Matheus Cury Pasqualotto, 26, grew up working on his family farm and is taking over the business with his brother and cousins.
Young entrepreneurs are stepping into agricultural leadership roles in the latest threat to US farming’s dwindling influence.
By Clarice Couto, Dayanne Sousa and Michael Hirtzer
Photography & video by Victor Moriyama
July 25, 2024, 7:00 PM UTC
Thanks to its cheap labor, year-round harvests and close ties with mega-buyer Beijing, Brazil has rapidly encroached on the US’s long-held position as the world’s top supplier of key crops. Now, it has a new tool in its bid to unseat American agriculture: Gen-Z.
An army of young Brazilians is forgoing service-sector and manufacturing careers to follow their parents into the hip-again family farming business, turbocharging the country’s already accelerating standing in the global food supply chain. They’re attracted to the industry’s rapid expansion, widespread use of technology and history of minting big-name billionaires.
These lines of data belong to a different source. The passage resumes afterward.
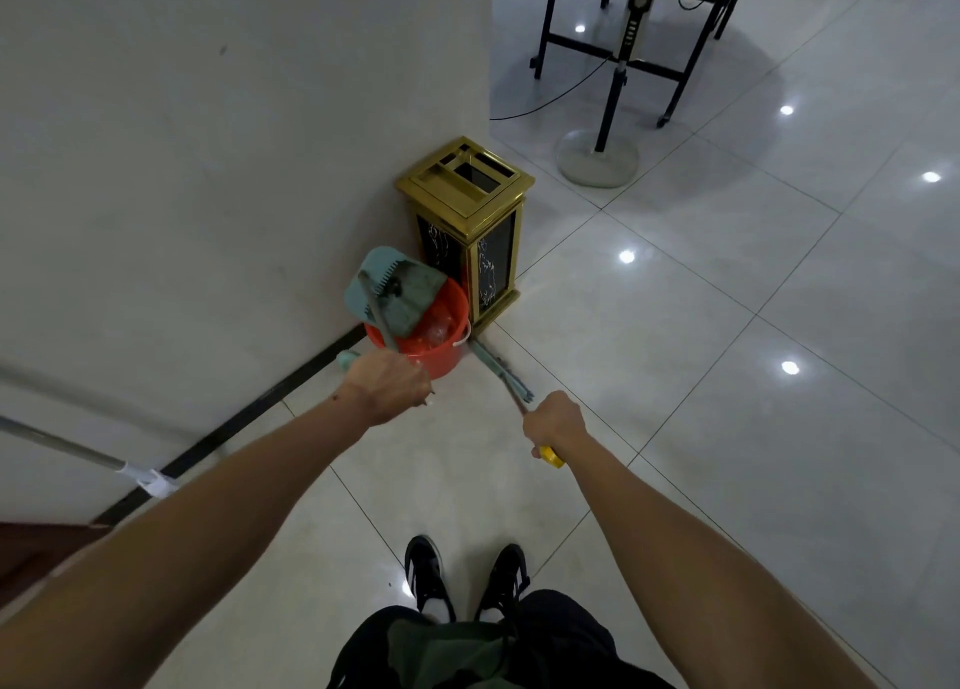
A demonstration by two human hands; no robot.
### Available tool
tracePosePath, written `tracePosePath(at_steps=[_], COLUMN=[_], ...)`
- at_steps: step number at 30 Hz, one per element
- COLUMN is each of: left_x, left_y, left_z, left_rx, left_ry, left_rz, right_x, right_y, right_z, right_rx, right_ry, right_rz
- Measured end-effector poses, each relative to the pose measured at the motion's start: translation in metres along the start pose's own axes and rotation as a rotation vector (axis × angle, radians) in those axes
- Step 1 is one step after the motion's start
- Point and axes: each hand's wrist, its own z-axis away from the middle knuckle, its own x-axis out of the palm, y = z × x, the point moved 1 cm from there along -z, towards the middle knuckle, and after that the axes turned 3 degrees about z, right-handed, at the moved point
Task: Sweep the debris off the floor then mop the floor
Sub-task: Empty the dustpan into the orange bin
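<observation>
A person stood over a tiled floor (675, 376). The left hand (387, 384) gripped the dustpan (395, 288) handle, tipping the pan over a red bucket (441, 343) by the wall (208, 143). The right hand (553, 423) was curled around a broom (501, 371) handle, its head on the floor beside a gold bin (467, 221). Both tools looked light and stiff, best held high on their handles. Open floor lay to the right; a mop (78, 452) leaned left.
</observation>
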Motion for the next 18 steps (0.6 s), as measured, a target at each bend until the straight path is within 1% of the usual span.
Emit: tracePosePath(at_steps=[3, 6, 10, 11, 14, 18], left_x=[0.006, 0.002, -0.018, -0.021, -0.024, -0.017], left_y=[0.010, 0.016, 0.009, 0.007, 0.004, 0.000], left_z=[0.010, 0.012, 0.012, 0.014, 0.027, 0.060], left_rx=[-0.011, -0.016, -0.156, -0.171, -0.149, -0.328], left_ry=[-0.021, -0.001, -0.001, -0.003, 0.021, 0.099], left_rz=[0.016, 0.061, 0.221, 0.226, 0.113, 0.208], right_x=[0.000, 0.000, 0.000, 0.001, 0.005, 0.013], right_y=[0.008, 0.015, 0.023, 0.024, 0.031, 0.038], right_z=[-0.001, 0.000, 0.003, 0.004, 0.010, 0.019], right_rx=[-0.005, 0.002, -0.004, -0.007, -0.012, -0.010], right_ry=[-0.014, -0.037, -0.063, -0.064, -0.063, -0.077], right_rz=[-0.018, -0.039, -0.062, -0.064, -0.071, -0.043])
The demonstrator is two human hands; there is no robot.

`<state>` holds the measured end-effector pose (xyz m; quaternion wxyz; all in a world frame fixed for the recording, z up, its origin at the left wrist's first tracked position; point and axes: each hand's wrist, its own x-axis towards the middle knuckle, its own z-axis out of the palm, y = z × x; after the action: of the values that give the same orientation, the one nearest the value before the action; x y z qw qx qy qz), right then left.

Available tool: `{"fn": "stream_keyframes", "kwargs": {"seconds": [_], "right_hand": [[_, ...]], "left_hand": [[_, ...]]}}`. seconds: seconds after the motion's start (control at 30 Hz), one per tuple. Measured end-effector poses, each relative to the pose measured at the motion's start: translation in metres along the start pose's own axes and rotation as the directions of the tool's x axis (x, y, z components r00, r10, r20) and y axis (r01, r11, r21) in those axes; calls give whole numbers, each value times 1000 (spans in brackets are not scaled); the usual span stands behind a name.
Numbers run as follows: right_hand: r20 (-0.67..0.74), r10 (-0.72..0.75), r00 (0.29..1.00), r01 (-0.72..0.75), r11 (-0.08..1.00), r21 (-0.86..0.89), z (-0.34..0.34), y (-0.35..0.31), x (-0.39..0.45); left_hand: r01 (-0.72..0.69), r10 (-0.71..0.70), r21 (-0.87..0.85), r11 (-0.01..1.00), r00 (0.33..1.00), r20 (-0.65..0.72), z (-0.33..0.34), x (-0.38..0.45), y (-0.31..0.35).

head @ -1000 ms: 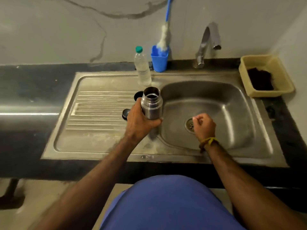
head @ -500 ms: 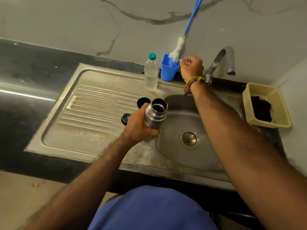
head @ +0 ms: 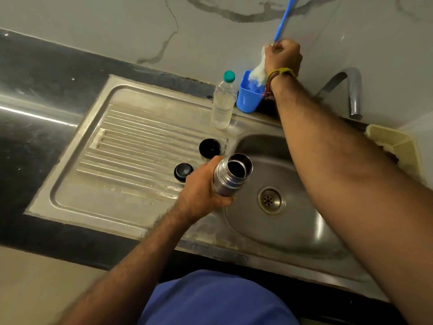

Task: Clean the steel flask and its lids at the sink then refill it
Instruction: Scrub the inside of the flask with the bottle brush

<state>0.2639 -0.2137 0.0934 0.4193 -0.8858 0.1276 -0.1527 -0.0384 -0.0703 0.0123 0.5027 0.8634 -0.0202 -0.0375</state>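
Stainless steel sink unit (head: pixel 131 207), ribbed drainboard on the left and oval basin w/ round drain on the right, takes up most of the scene; curved chrome tap (head: pixel 351 90) stands at the far right edge, beige plastic tray (head: pixel 398 146) just right of the basin. Left hand (head: pixel 201 191) is wrapped round the body of the open cylindrical steel flask (head: pixel 230 178), holding it at the near-left rim of the basin, mouth tilted up and toward the far right, so its long axis points roughly at the other arm. Right hand (head: pixel 283 56) is fisted round the thin blue-handled bottle brush (head: pixel 281 22) at the far side, gripping where the handle meets the white bristles; handle runs up and far-right, bristle end hangs into the blue plastic holder cup (head: pixel 247 99) against the wall. Clear plastic water bottle w/ green cap (head: pixel 222 104) stands just left of that cup. Two black flask lids sit on the drainboard beside the left hand: the open black cup lid (head: pixel 210 147) farther, the small round black stopper lid (head: pixel 183 171) nearer and left. Judgement: next move turns on bringing the brush near and left so the bristles line up w/ the flask mouth; the tilt already favours this. Lids look not yet dealt w/, refill not begun.
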Motion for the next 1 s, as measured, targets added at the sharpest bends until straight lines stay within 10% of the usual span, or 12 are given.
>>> {"fn": "stream_keyframes", "kwargs": {"seconds": [0.43, 0.73, 1.0], "right_hand": [[-24, -214, 976, 212, 974, -81, -1, 3, -13], [-638, -308, 706, 484, 867, 117, -112, -33, -68], [-594, 155, 789, 156, 885, 438, -225, 71, -171]], "left_hand": [[15, -15, 4, 1000, 1000, -13, 4, -1, -2], [37, -37, 0, 999, 999, -21, 4, -1, -1], [-23, 25, 173, 985, 1000, -9, 25, 19, 30]]}}
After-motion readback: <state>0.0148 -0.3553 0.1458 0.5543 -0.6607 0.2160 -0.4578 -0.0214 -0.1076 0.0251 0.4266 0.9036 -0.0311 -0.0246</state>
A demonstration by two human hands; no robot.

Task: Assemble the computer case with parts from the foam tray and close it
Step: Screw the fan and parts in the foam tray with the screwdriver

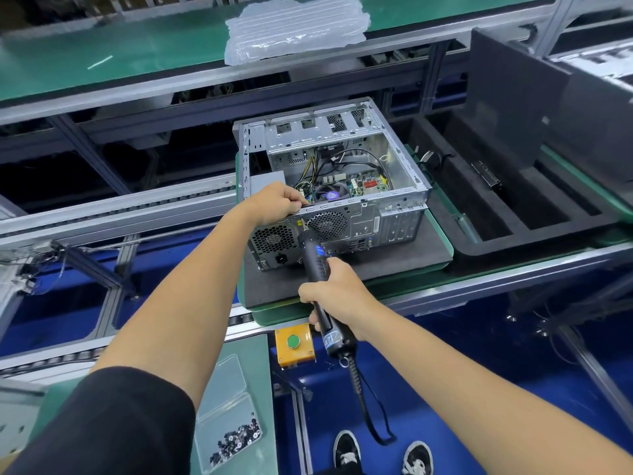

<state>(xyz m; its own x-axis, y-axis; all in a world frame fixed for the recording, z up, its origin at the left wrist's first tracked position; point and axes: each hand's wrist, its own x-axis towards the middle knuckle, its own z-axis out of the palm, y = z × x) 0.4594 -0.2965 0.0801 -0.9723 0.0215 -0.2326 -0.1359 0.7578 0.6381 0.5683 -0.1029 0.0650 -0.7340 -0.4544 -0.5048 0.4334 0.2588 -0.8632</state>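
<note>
The right hand (334, 296) wraps its fingers around a black corded electric screwdriver (317, 269), whose long axis runs away and up-left, tip at the rear panel of the open grey metal computer case (342, 173). The left hand (279, 204) pinches the case's top rear edge. The case lies open side up on a dark foam pad (394, 255); the black foam tray (513, 214) sits to its right.

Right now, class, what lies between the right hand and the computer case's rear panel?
In the head view, only the electric screwdriver that the right hand holds, reaching up to the computer case.

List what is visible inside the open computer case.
Inside the computer case: a motherboard, a round cooler fan, black and yellow cables, empty drive bays. The left hand covers the near-left corner.
</note>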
As the new generation joins the rural ranks, the age of the average farmer in Brazil has dropped to 46 years old. Meanwhile, America’s growers have never been older. That gap can’t be attributed solely to the countries’ overall median ages, which the US government says are within four years of each other.
“Young people are starting to see farming as an opportunity and not as something to do out of an obligation,” said Fernanda Nonato, who coordinates a program within Brazil’s national agriculture confederation that trains young people to take leadership roles in agribusiness.
Brazil has rapidly encroached on the US’s long-held position as the world’s top supplier of key crops.
Other aging countries, from Japan to Italy, risk similar shifts as their populations mature, but with the US and Brazil together supplying more than half of the world’s corn and nearly nine out of every ten tons of its soybeans, their demographic upheaval will have the biggest impact on what the world eats—and at what price. Brazilian soy and corn farmers are usually able to sell their crops at a discount to US ones, given a weaker currency and lower labor costs, threatening the viability of US farmers trying to compete on a global stage.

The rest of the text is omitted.